[Exercise prompt]
With no images included, output each entry below exactly as it appears.

(Stored data entries)
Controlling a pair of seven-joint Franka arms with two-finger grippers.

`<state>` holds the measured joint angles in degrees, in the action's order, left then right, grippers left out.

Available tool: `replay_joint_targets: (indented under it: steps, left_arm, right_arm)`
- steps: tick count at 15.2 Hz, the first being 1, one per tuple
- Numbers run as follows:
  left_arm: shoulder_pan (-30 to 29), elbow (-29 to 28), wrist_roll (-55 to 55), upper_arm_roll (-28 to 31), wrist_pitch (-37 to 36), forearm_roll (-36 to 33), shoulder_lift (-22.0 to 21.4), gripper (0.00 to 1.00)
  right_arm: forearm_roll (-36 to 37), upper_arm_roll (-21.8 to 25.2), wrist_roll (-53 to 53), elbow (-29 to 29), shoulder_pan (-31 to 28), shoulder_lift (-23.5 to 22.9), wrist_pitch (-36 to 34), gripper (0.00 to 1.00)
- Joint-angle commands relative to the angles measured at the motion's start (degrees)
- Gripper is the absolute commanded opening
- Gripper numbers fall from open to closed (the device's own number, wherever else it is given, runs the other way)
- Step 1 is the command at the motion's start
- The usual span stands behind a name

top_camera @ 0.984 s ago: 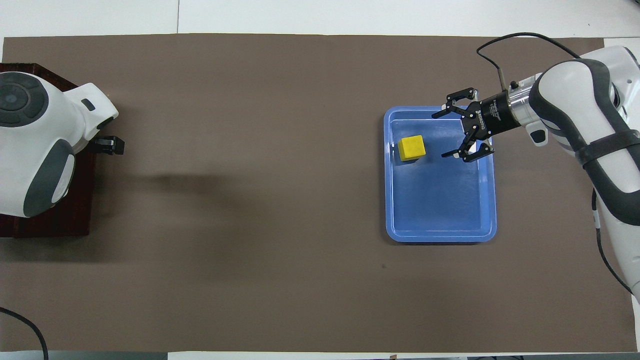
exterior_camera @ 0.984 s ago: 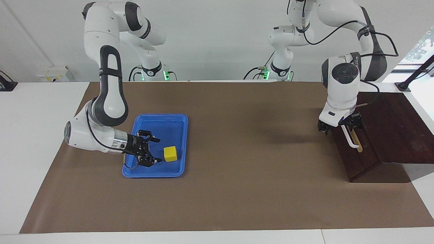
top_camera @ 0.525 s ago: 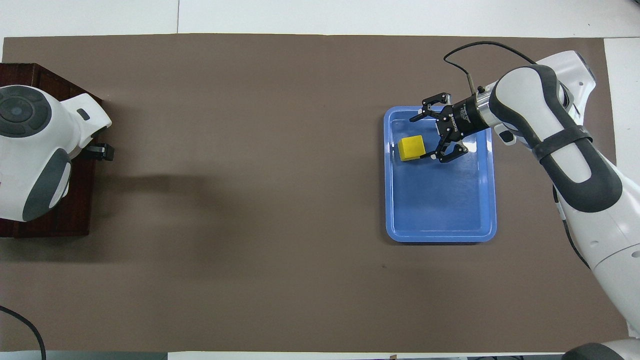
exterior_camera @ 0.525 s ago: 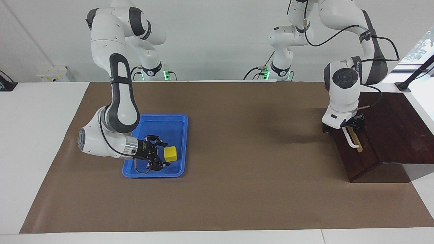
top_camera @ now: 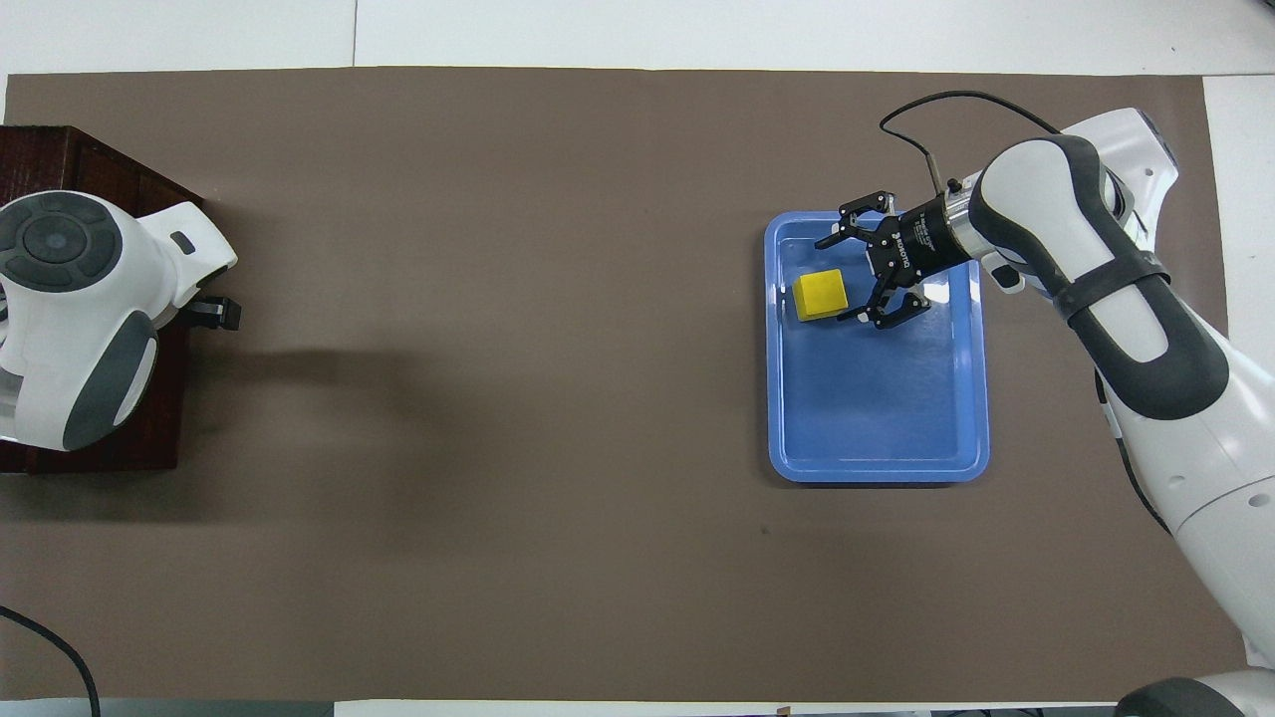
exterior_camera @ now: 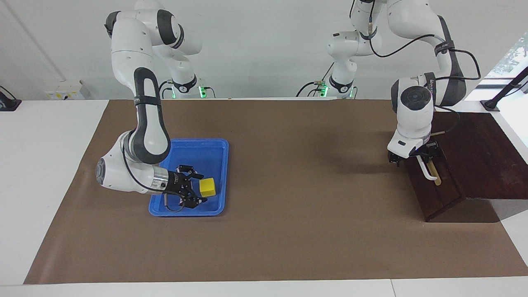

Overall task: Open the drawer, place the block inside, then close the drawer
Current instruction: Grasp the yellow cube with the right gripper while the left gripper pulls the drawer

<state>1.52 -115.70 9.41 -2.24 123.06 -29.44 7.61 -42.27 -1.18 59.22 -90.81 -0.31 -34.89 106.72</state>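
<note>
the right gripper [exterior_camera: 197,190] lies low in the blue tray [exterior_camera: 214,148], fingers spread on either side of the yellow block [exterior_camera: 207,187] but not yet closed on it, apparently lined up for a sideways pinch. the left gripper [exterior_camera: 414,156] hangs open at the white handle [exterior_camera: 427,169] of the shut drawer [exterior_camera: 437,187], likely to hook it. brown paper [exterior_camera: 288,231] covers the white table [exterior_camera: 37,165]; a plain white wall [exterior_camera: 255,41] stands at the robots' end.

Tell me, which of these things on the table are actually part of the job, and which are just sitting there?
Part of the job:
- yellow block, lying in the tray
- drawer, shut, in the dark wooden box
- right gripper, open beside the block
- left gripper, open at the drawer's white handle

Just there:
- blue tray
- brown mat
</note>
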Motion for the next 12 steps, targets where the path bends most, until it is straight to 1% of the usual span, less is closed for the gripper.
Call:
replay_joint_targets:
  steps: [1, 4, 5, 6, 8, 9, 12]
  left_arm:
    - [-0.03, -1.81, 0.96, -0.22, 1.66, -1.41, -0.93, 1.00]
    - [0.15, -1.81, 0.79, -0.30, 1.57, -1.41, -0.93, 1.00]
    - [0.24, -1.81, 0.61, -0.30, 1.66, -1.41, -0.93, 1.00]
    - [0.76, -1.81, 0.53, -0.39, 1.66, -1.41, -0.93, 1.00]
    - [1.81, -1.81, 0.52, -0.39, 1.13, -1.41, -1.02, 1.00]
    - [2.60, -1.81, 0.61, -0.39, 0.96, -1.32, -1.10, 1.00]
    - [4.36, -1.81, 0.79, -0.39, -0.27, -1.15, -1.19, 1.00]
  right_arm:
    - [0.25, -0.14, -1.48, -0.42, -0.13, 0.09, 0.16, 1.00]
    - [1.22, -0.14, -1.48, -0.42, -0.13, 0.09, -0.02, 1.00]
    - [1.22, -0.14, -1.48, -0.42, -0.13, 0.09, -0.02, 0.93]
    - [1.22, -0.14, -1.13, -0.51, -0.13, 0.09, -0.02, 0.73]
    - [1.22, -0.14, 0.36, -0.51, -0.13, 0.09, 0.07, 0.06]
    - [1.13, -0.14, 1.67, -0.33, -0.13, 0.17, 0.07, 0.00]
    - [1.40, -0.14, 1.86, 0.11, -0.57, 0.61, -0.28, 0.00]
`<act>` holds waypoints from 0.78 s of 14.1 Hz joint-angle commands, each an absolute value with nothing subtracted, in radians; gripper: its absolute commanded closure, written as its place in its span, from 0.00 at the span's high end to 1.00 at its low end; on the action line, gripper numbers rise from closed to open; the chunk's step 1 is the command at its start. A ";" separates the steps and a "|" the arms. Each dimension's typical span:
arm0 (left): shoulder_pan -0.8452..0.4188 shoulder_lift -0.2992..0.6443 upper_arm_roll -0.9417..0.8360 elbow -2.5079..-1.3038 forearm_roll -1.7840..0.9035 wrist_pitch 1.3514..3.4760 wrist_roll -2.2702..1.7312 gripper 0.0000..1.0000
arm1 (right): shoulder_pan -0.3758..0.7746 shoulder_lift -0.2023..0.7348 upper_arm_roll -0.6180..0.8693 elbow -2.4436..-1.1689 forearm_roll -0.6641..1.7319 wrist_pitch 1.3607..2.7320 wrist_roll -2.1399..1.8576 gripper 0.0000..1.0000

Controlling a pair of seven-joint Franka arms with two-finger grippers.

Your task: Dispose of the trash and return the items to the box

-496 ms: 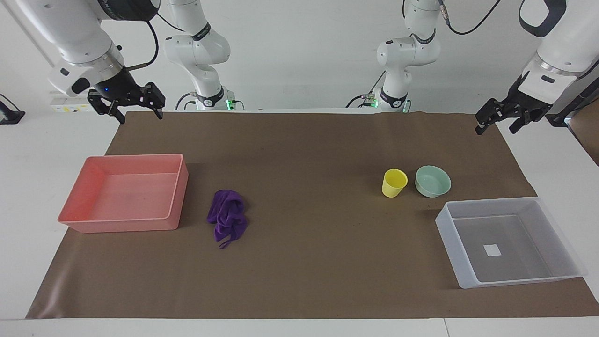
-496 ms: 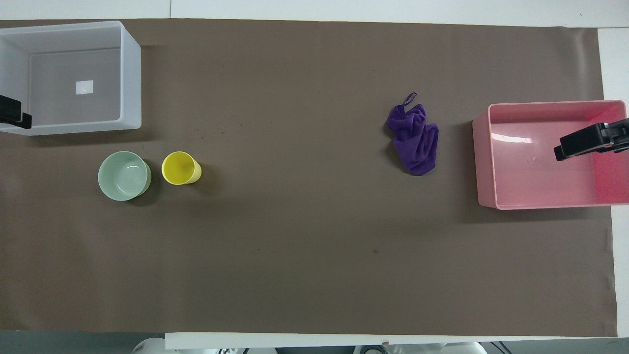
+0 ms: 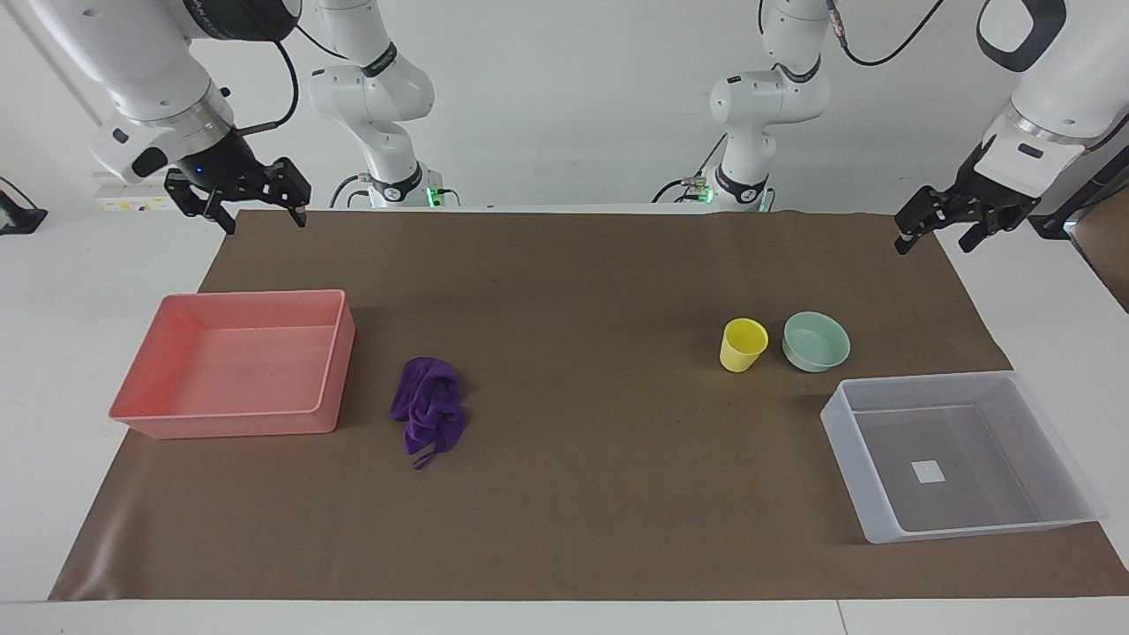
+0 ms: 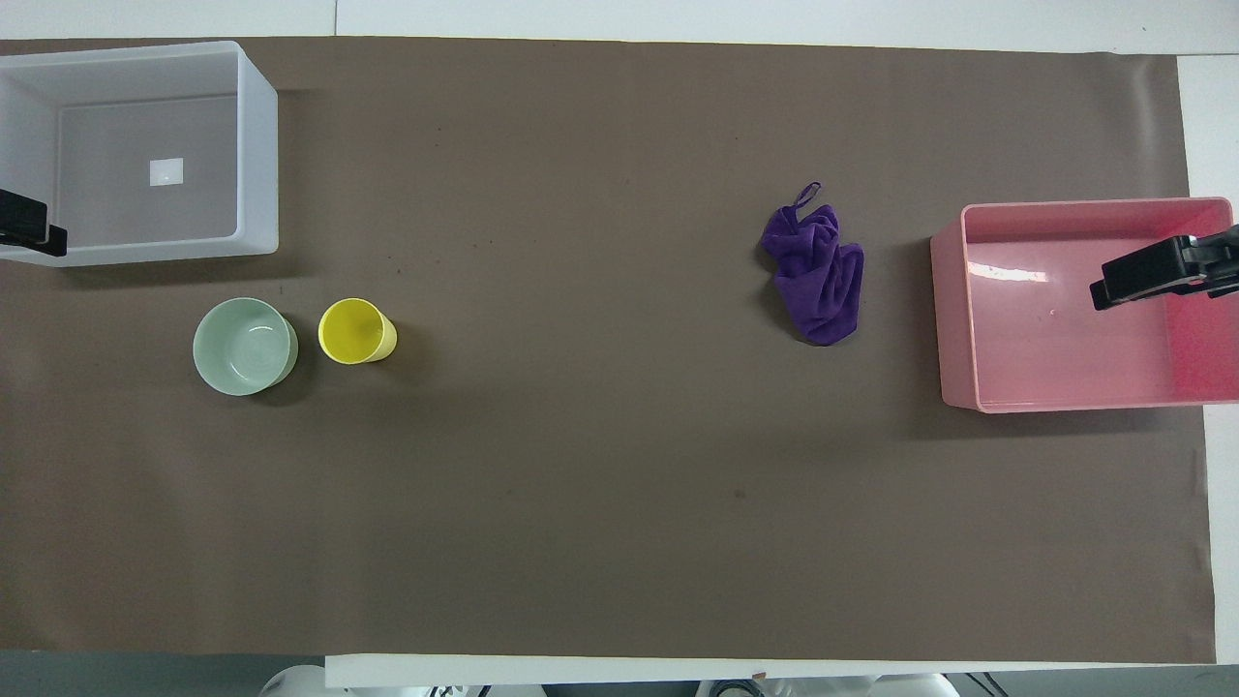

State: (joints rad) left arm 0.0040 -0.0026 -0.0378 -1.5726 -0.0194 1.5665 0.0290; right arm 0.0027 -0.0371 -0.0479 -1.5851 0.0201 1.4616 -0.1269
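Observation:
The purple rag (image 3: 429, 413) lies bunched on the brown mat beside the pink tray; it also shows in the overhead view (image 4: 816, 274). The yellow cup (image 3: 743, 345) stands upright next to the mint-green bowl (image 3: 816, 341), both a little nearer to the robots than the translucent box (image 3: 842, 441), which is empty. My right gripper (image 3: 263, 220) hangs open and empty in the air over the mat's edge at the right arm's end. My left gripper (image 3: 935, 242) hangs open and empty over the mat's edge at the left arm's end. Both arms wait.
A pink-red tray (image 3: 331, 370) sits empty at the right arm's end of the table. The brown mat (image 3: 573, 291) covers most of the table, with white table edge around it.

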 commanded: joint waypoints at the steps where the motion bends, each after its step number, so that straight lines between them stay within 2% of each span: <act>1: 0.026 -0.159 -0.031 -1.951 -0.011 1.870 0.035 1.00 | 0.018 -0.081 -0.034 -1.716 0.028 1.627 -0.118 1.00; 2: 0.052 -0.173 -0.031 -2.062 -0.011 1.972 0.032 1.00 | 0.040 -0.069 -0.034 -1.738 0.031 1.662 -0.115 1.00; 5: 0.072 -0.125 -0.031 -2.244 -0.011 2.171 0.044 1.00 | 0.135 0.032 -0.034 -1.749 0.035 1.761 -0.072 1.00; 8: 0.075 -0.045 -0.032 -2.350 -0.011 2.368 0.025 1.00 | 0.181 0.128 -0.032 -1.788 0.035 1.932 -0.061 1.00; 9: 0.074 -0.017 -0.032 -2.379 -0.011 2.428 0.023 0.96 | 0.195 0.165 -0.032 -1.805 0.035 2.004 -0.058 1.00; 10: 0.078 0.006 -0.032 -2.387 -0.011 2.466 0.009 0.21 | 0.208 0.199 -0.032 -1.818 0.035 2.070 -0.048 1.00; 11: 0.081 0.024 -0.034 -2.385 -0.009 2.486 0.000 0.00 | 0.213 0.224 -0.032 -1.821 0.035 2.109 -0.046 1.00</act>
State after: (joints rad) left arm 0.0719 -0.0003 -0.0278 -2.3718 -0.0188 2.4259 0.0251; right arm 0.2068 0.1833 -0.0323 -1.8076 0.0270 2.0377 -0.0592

[Result for this exercise]
Controlling a pair of seven-joint Franka arms with two-finger grippers.

`<state>` holds the measured joint angles in degrees, in the action's order, left then right, grippers left out.

Available tool: `replay_joint_targets: (indented under it: steps, left_arm, right_arm)`
- steps: tick count at 15.2 Hz, the first being 1, one per tuple
- Numbers run as follows:
  left_arm: shoulder_pan (-30 to 29), elbow (-29 to 28), wrist_roll (-55 to 55), upper_arm_roll (-28 to 31), wrist_pitch (-37 to 36), forearm_roll (-36 to 33), shoulder_lift (-22.0 to 21.4), gripper (0.00 to 1.00)
  right_arm: forearm_roll (-36 to 37), upper_arm_roll (-21.8 to 25.2), wrist_roll (-53 to 53), elbow (-29 to 29), shoulder_pan (-31 to 28), shoulder_lift (-23.5 to 22.9), wrist_pitch (-36 to 34), gripper (0.00 to 1.00)
- Joint-angle commands relative to the angles measured at the motion's start (degrees)
- Gripper is the absolute commanded opening
- Gripper numbers fall from open to closed (the device's own number, wherever else it is given, runs the other way)
- Step 1 is the command at the motion's start
- The usual span stands behind a name

top_camera @ 0.984 s ago: 
exterior_camera @ 0.984 s ago: 
top_camera @ 0.525 s ago: 
exterior_camera @ 0.525 s ago: 
top_camera @ now: 
exterior_camera @ now: 

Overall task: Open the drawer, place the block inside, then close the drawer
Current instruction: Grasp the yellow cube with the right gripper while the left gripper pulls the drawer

<state>1.52 -115.70 9.41 -2.24 123.06 -29.44 7.61 -42.27 -1.18 59.22 -90.81 -0.31 -34.89 106.72</state>
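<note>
the right gripper [exterior_camera: 197,190] lies low in the blue tray [exterior_camera: 214,148], fingers spread on either side of the yellow block [exterior_camera: 207,187] but not yet closed on it, apparently lined up for a sideways pinch. the left gripper [exterior_camera: 414,156] hangs open at the white handle [exterior_camera: 427,169] of the shut drawer [exterior_camera: 437,187], likely to hook it. brown paper [exterior_camera: 288,231] covers the white table [exterior_camera: 37,165]; a plain white wall [exterior_camera: 255,41] stands at the robots' end.

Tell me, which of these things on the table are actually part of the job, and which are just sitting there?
Part of the job:
- yellow block, lying in the tray
- drawer, shut, in the dark wooden box
- right gripper, open beside the block
- left gripper, open at the drawer's white handle

Just there:
- blue tray
- brown mat
</note>
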Motion for the next 12 steps, targets where the path bends most, until it is straight to 1% of the usual span, less is closed for the gripper.
Call:
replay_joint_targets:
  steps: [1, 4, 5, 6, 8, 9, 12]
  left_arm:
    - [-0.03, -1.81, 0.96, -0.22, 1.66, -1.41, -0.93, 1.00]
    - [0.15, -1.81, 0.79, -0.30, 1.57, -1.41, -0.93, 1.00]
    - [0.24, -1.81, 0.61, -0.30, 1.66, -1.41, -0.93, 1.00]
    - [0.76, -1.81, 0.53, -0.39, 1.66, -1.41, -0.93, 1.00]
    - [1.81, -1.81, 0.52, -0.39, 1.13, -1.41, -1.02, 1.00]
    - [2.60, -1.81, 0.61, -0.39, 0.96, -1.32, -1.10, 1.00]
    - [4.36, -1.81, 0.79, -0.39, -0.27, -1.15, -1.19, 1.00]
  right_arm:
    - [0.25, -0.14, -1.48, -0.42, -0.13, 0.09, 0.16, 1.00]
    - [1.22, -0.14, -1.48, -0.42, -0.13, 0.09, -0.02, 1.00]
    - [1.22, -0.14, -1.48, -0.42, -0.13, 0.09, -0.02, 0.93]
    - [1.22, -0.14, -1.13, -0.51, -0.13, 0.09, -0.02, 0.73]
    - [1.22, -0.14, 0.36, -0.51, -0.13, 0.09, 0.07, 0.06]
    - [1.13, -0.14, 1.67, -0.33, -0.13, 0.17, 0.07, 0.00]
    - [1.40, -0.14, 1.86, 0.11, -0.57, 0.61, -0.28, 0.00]
`<act>` holds waypoints from 0.78 s of 14.1 Hz joint-angle commands, each an absolute value with nothing subtracted, in radians; gripper: its absolute commanded closure, written as its place in its span, from 0.00 at the span's high end to 1.00 at its low end; on the action line, gripper numbers rise from closed to open; the chunk's step 1 is the command at its start. A ";" separates the steps and a "|" the arms. Each dimension's typical span:
arm0 (left): shoulder_pan -0.8452..0.4188 shoulder_lift -0.2992..0.6443 upper_arm_roll -0.9417..0.8360 elbow -2.5079..-1.3038 forearm_roll -1.7840..0.9035 wrist_pitch 1.3514..3.4760 wrist_roll -2.2702..1.7312 gripper 0.0000..1.0000
arm1 (right): shoulder_pan -0.3758..0.7746 shoulder_lift -0.2023..0.7348 upper_arm_roll -0.6180..0.8693 elbow -2.4436..-1.1689 forearm_roll -0.6641..1.7319 wrist_pitch 1.3607..2.7320 wrist_roll -2.1399..1.8576 gripper 0.0000..1.0000

Controlling a pair of seven-joint Franka arms with two-finger grippers.

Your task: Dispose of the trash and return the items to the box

-496 ms: 
-496 ms: 
+0 ms: 
+0 ms: 

State: (joints rad) left arm 0.0040 -0.0026 -0.0378 -1.5726 -0.0194 1.5665 0.0290; right arm 0.0027 -0.0371 -0.0479 -1.5851 0.0201 1.4616 -0.1269
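Observation:
The purple rag (image 3: 429, 413) lies bunched on the brown mat beside the pink tray; it also shows in the overhead view (image 4: 816, 274). The yellow cup (image 3: 743, 345) stands upright next to the mint-green bowl (image 3: 816, 341), both a little nearer to the robots than the translucent box (image 3: 842, 441), which is empty. My right gripper (image 3: 263, 220) hangs open and empty in the air over the mat's edge at the right arm's end. My left gripper (image 3: 935, 242) hangs open and empty over the mat's edge at the left arm's end. Both arms wait.
A pink-red tray (image 3: 331, 370) sits empty at the right arm's end of the table. The brown mat (image 3: 573, 291) covers most of the table, with white table edge around it.
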
 commanded: joint waypoints at the steps where the motion bends, each after its step number, so that straight lines between them stay within 2% of each span: <act>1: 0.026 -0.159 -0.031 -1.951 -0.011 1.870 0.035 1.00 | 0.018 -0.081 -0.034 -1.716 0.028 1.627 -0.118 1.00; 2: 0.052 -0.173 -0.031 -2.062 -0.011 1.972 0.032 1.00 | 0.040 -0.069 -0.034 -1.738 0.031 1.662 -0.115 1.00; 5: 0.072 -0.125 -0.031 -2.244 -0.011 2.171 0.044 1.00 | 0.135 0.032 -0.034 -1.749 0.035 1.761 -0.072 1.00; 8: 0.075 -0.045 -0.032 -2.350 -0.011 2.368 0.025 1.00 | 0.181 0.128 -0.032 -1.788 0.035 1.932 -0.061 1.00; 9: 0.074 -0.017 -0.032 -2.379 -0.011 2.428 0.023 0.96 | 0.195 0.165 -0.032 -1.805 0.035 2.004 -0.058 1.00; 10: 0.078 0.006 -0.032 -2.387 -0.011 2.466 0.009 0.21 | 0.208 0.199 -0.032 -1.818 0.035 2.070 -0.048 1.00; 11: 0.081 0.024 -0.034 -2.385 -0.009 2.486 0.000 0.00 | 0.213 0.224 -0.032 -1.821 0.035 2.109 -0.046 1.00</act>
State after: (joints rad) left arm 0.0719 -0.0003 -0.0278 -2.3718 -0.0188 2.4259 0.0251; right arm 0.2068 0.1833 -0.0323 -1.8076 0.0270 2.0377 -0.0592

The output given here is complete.